China Restricts Critical Mineral Exports to Pressure Japan, Forcing Japanese Firms to Draw Down Inventories
Miles Bennett
China has cut exports of tungsten, dysprosium, terbium and other critical minerals to Japan to zero or record lows this year, hitting the auto, semiconductor and EV supply chains. This means → Beijing is weaponizing rare-earth permits as a targeted diplomatic lever, and Japanese manufacturers are running on recycled scrap and dwindling inventories.
How steep is the export drop?
Some intermediate tungsten products have seen zero shipments to Japan since January — with no recovery so far.
Dysprosium and terbium — key inputs for high-performance EV magnets — last shipped to Japan in October 2025, then stopped entirely.
Yttrium, used in LED screens and semiconductor equipment, is running at just 1.13% of last year's volume.
This means → It is not one mineral thinning out. Multiple critical materials have gone dark simultaneously, spanning Japan's most vital manufacturing chains.
Why is Japan being singled out?
Bloomberg, citing people familiar with the matter, traces the curbs to remarks by PM Sanae Takaichi on Taiwan last November.
Beijing is using mineral export licenses as a precision pressure tool — not a blanket embargo, but a squeeze on the categories that hurt Japan most.
In plain terms = This is not a broad-front trade war. It is "you said something we didn't like, so we cut what you need most."
Are diplomatic channels still open?
Takaichi, angered by personal attacks from Beijing, is unwilling to hold a sideline meeting with Xi Jinping at the November APEC summit in Shenzhen.
Japan's ambassador to China has requested meetings with foreign-ministry officials multiple times this year — all unanswered.
Takaichi said this month that Japan remains open to dialogue, but in practice bilateral contact has nearly ground to a halt.
This reflects a standoff deeper than trade friction — neither side is willing to blink first, and the diplomatic freeze is feeding the supply freeze.
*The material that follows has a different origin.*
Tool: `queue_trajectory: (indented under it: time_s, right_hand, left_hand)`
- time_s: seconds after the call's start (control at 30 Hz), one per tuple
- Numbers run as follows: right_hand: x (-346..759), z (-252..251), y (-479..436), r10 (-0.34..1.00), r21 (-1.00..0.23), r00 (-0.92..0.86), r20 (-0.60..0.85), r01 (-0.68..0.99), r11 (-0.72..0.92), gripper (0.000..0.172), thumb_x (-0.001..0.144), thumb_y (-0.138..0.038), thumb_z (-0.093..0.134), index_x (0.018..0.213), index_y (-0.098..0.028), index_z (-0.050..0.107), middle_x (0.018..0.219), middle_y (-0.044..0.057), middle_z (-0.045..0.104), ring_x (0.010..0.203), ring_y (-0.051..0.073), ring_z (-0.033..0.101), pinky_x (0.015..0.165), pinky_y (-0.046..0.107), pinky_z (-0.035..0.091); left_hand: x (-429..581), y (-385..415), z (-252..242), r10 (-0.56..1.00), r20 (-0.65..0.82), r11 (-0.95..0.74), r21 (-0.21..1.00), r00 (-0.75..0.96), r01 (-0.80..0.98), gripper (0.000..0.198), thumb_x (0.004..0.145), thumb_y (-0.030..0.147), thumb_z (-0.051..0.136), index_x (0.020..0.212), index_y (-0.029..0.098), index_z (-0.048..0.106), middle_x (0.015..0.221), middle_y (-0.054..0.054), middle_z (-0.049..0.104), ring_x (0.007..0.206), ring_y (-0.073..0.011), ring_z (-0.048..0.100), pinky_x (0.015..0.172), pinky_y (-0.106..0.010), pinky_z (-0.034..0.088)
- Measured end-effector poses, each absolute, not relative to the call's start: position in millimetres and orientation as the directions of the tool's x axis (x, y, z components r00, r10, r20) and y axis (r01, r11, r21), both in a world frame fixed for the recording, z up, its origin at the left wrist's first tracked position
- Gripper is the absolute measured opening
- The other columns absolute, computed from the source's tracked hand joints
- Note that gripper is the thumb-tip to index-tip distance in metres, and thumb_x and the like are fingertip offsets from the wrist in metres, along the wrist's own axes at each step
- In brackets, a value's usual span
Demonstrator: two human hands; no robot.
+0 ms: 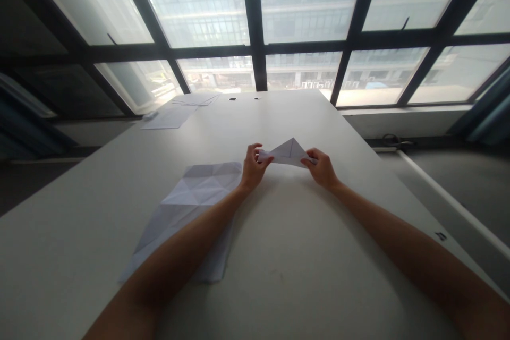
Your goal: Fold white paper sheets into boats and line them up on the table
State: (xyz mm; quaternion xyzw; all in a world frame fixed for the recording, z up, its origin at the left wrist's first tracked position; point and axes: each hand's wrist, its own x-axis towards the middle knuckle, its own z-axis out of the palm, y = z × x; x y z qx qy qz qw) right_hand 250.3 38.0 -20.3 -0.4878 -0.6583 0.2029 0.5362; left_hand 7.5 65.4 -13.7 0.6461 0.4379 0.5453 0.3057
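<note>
Between my two hands is a folded white paper (289,152), with a triangular peak pointing away from me and a crease down its middle. My left hand (254,166) pinches its left end between thumb and fingers. At the right end, my right hand (321,166) grips the paper the same way. The paper appears lifted a little above the white table (279,234). Left of it lies a creased, unfolded white sheet (191,199), partly covered by my left forearm.
Several flat white sheets (171,116) lie at the far left corner of the table. Two small dark spots mark the far edge, and a small dark mark (441,236) sits near the right edge. Large framed windows (255,53) stand beyond the table.
</note>
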Motion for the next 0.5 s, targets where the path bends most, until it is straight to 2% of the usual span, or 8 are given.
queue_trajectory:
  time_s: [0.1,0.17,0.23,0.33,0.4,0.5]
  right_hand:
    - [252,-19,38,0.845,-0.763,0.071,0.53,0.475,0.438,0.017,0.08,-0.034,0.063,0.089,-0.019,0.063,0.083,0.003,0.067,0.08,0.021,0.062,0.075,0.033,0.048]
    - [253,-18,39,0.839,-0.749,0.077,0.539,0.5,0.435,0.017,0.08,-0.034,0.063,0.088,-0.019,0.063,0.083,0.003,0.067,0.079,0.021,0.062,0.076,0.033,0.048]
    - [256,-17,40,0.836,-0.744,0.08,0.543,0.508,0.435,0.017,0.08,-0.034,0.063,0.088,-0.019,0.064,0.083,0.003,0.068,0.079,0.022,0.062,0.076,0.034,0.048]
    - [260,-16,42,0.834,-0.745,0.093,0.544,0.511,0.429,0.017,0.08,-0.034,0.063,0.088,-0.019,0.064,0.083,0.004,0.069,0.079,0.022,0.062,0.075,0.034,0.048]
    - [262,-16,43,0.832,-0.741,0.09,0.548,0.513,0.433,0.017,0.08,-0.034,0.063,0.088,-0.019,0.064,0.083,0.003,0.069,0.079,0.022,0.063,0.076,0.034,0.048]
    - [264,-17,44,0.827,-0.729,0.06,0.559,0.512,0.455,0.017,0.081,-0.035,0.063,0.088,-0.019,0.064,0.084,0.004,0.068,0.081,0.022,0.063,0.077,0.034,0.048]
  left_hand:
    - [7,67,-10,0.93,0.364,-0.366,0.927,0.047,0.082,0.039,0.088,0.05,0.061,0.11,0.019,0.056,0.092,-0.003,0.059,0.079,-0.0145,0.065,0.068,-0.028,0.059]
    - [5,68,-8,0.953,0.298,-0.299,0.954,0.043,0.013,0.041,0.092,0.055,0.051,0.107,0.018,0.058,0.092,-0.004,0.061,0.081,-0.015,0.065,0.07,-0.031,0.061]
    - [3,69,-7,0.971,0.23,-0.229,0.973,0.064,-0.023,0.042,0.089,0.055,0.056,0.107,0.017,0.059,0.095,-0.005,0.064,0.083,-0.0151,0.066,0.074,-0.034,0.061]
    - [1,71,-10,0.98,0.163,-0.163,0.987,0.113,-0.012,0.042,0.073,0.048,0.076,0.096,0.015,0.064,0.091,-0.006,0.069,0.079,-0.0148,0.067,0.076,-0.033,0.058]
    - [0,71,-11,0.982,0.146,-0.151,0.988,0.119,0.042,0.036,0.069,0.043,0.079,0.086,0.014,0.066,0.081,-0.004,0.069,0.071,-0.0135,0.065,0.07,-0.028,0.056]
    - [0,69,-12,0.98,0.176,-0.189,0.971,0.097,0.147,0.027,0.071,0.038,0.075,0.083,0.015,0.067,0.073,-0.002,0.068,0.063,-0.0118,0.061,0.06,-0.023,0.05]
How are Japanese companies coping?
Sumitomo Electric, Mitsubishi Materials and other major tungsten processors are ramping up scrap recycling to fill the gap.
Mitsubishi Materials currently sources about 70% from recycled feedstock and aims for 100%.
Sumitomo Electric CEO Masayoshi Matsumoto said in Beijing: "If this continues, we will of course need to negotiate with the Chinese government."
In plain terms = Recycling buys time, but it is not a permanent fix — scrap supply has a ceiling, and the capacity gap will eventually show.
What cards does Tokyo have left?
Japan has joined a G7 pledge to cut rare-earth dependence on any single country to below 60% by 2030.
Finance Minister Satsuki Katayama said recycling, price floors and trade measures are all under study.
The Japan Chamber of Commerce sent a delegation to Beijing this week for a supply-chain expo, seeking direct talks with Chinese suppliers.
This means → Japan is running on two tracks at once: restoring supply in the short term and reducing China dependence in the long term — but neither track has produced results yet.
Content is for reference only, not financial advice.